|Health Sector commemorates 1994 Genocide against the Tutsi, 2012|
Photo from: http://www.rbc.gov.rw/spip.php?article276#
I published the following piece in The New Times on Monday, 16 April 2012
On Saturday, April 7, I was fully moved by the atmosphere in the Amahoro stadium during the opening of the 18th anniversary of the Genocide against the Tutsi. The ceremony was a mix of events: somber music; a testimony of a young, bright man left for dead during the Genocide when he was a little boy, but currently living with a handicap that has not diminished his enthusiasm for life.
Then the reminder of the importance of ownership during the speech by President Paul Kagame, where he reminded us that we need to stand and refuse the double standards of the countries in the North and West, that protect major actors of the 1994 Genocide against the Tutsi.
He also declared that the history of Rwanda belongs to Rwandans above all, and that our history has taught us that we must fight to ensure that there is not one chance in a million that Rwanda will return to the horror of the 100 days.
During this event, all morning, in the circle of the stadium, mournful, deep, lamenting cries rose continuously, so palpable that I felt as if I could touch them. Sometimes the cries were in high tones, sometimes they were low, but they were always audible and communicated the suffering of memories of traumatised souls.

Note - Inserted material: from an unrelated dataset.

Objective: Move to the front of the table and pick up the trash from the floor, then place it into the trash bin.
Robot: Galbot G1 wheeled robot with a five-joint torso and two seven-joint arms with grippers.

All of these experiences together set the tone for my week - one of deep emotion, and intense reflection on how to take the negative energy from this sombre part of our history and transform it into positive energy towards our bright future.
Later, I had an exchange with four American students about their views of the 1994 Genocide against Tutsi. My discussion with them gave me the hope that the history of Rwanda is taking hold globally to encourage all people across the world to fight against genocide so that it never happens again.
On Sunday inhabitants of my Umudugudu (neighbourhood) came together just as was done last week in each Umugudugu across the country, and, together, we commemorated the victims of the Genocide against Tutsi. Neighbours shared testimonies on their day-to-day life in Kigali before and during the Genocide.
On Monday, April 9, I accompanied my family and the American students to see an interesting play in Cambodian and Kinyarwanda called "Breaking the Silence". The actors were so good that I felt as if I understood Cambodian simply from their emotionally expressive acting. The play explained the Cambodian Genocide with a melancholy rhythm of songs, testimonies, drumming and guitar strumming. Two Rwandan actors interacted with their Cambodian colleagues and helped the audience to understand and question the driving factors and consequences of genocide. The play displayed the story of two countries with a lot of similarities and illustrated how the consequences of genocide are the same across cultures and civilisations, which increased my resolve to fight against it. The difference between the two countries is that, in Rwanda, the RPA stopped the Genocide and is a pillar of our current development. In Cambodia, on the contrary, an army, the "Khmer Rouge", led the horror.
Throughout the week, while at work and also outside of work, I felt sadness deep within me over what happened in 1994. This feeling culminated on Thursday, April 12, when we commemorated the workers of the health sector who were killed during the 1994 Genocide.
We started the day by visiting the Kigali memorial, it was not the first time I had visited it, but it was the first time I was interviewed right afterwards. I was incapable of talking; my throat felt stuck and I was on the verge of tears. In the afternoon, we did a walk in memory of our fallen colleagues.
Every step I took during this walk punctuated the memory of those colleagues who I never got to know because their lives were cut short. I thought about the heroes who continued to work valiantly during the 1994 Genocide to provide health care for Rwandans and paid for that with their own lives. I also thought, with immense fury, about all the murderers who used their positions in the hospital to kill vulnerable, sick people, instead of giving them the health care they were trained to provide.
This year, we commemorated the Genocide with our Development Partners in the health sector, and we also remembered those among them who were killed because they decided to stay in Rwanda in solidarity with our people. In memory of the Genocide victims, I lit a candle as a continuation of all the candles that have been set alight this week, starting with President Paul Kagame at the opening ceremony. The fire from my candle was passed throughout the people present. The glow from the flames reminded me of the Genocide victims within our health sector, but also of the optimism I have for our country's future. As a family, Rwandans and international partners, we supported the relatives of those who died during the Genocide. It was a very moving sight.
On Friday, April 13, we closed this week of commemoration in Rebero, where I took time to think about victims of the Genocide who were politicians. We remembered that across several political parties, courageous Rwandan politicians died so that Tutsis could retain their right to life.
This event closed a week rich in emotion: pain, compassion, rage, sadness, but most importantly hope.
At the end of the week, as I reflect on the lessons learned from the courage of brave Rwandans, both dead and alive, I feel stronger and more motivated than ever to better contribute towards our country's bright future.